## Problem description
From the line that contains "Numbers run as" through the line that contains "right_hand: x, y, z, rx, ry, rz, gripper", output every line of the listing below exactly and leave out all the rest.

## Information provided

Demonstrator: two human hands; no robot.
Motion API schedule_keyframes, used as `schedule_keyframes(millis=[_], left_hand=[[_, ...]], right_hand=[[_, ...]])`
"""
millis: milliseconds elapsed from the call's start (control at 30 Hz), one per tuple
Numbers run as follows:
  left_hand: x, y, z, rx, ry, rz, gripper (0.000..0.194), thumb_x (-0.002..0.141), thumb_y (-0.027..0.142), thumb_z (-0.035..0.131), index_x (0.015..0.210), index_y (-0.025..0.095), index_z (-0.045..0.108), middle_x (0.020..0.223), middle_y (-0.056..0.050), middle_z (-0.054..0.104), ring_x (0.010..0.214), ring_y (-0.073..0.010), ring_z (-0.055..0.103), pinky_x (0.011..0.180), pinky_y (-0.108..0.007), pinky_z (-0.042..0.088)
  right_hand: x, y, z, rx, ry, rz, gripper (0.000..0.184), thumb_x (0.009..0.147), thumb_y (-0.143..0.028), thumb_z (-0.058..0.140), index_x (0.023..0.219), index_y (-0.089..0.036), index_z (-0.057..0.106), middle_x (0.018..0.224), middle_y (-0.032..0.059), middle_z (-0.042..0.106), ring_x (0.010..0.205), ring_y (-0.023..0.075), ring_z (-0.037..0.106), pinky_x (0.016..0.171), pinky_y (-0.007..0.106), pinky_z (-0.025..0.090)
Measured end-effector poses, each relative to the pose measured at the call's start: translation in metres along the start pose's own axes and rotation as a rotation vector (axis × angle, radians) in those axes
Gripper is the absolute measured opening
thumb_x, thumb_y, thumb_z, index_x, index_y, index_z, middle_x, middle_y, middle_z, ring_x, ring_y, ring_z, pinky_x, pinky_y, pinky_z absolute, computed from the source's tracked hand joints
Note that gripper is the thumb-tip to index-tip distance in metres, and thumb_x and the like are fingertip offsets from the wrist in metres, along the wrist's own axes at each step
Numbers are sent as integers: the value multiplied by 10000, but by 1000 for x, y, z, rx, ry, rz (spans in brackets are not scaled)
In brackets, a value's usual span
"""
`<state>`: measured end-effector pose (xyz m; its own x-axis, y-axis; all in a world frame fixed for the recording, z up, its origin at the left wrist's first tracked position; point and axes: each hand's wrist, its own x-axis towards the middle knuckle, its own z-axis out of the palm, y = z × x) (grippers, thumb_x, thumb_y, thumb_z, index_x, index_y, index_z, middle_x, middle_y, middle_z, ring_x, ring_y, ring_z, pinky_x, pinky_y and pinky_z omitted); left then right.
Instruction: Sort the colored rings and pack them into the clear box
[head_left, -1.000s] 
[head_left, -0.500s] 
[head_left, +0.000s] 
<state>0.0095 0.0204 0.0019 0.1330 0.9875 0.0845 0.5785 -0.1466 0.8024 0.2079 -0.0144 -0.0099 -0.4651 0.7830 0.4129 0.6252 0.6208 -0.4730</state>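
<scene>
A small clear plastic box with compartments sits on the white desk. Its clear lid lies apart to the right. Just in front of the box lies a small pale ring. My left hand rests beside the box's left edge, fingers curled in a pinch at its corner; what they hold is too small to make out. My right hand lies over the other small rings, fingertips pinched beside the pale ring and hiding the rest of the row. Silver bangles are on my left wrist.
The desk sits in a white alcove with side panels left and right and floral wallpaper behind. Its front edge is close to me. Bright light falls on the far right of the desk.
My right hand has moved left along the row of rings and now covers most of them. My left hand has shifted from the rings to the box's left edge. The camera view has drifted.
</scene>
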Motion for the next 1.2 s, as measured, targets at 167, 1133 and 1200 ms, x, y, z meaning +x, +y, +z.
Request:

## Response to the exercise
Numbers run as follows:
  left_hand: x, y, z, rx, ry, rz, gripper (0.000..0.194), thumb_x (-0.002..0.141), thumb_y (-0.027..0.142), thumb_z (-0.035..0.131), index_x (0.015..0.210), index_y (-0.025..0.095), index_z (-0.045..0.108), middle_x (0.020..0.223), middle_y (-0.056..0.050), middle_z (-0.054..0.104), ring_x (0.010..0.214), ring_y (-0.073..0.010), ring_z (-0.055..0.103), pinky_x (0.011..0.180), pinky_y (-0.108..0.007), pinky_z (-0.042..0.088)
  right_hand: x, y, z, rx, ry, rz, gripper (0.000..0.184), thumb_x (0.009..0.147), thumb_y (-0.143..0.028), thumb_z (-0.058..0.140), index_x (0.023..0.219), index_y (-0.089..0.036), index_z (-0.057..0.106), middle_x (0.018..0.224), middle_y (-0.032..0.059), middle_z (-0.042..0.106), ring_x (0.010..0.205), ring_y (-0.023..0.075), ring_z (-0.037..0.106), pinky_x (0.016..0.171), pinky_y (-0.007..0.106), pinky_z (-0.025..0.090)

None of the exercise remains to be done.